The simulated date obtained using the model verifies by the experimental results. The model shows that as formation temperature increases toward crude oil's bubble point, its molar volume increases and solubility of the asphaltene decrease. This leads to asphaltene precipitation, and alteration of wettability toward strongly oil-wet condition. At temperatures higher than the crude oil bubble point, precipitated asphaltene start to dissolve, mainly due to evaporation of crude oil saturates. This stimulates a wettability shift toward more water-wet condition.

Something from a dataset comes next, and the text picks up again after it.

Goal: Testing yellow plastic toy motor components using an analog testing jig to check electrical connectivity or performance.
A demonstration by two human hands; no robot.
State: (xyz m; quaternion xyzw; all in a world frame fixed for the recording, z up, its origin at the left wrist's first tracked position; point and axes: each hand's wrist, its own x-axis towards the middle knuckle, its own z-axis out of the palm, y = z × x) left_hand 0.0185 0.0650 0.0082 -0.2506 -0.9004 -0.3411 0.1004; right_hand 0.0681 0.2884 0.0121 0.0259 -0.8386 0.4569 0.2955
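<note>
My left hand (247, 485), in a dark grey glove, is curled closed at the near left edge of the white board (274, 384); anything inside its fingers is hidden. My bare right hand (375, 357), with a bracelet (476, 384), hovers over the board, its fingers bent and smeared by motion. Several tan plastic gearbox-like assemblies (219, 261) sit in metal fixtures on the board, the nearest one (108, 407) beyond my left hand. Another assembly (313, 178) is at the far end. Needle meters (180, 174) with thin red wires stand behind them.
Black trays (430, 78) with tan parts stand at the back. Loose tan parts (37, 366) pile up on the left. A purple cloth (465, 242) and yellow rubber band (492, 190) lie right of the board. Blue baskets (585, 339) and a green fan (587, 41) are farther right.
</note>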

Thermal oil recovery and oil recovery at elevated temperatures are practical and valuable in the current circumstances. Considering the current very high oil prices, and the abundant potential of thermal recovery all around the world, it becomes more and more attractive in the commercial oil production scales and in the field of technical studies. As the hot front passes through the reservoir, with respect to high temperatures, fluid composition, and the rock mineralogy, some accelerated physical/chemical reactions tend to amend reservoir properties. It is practical to summarize such changes as crude oil in-situ upgrading (Hongfu, et al., 2002; Castanier and Brigham, 2003; Hongfu, et al., 2004), mineral alteration (Huang and Longo, 1994; Ma and Morrow, 1994; Lore, et al., 2002), wettability alteration (Al-Hadhrami and Blunt, 2001; Ayatollahi et al., 2005; Schembre et al., 2006; Escrochi et al., 2007), and changes in other petrophysical properties (Day et al., 1967; Ma and Morrow, 1994).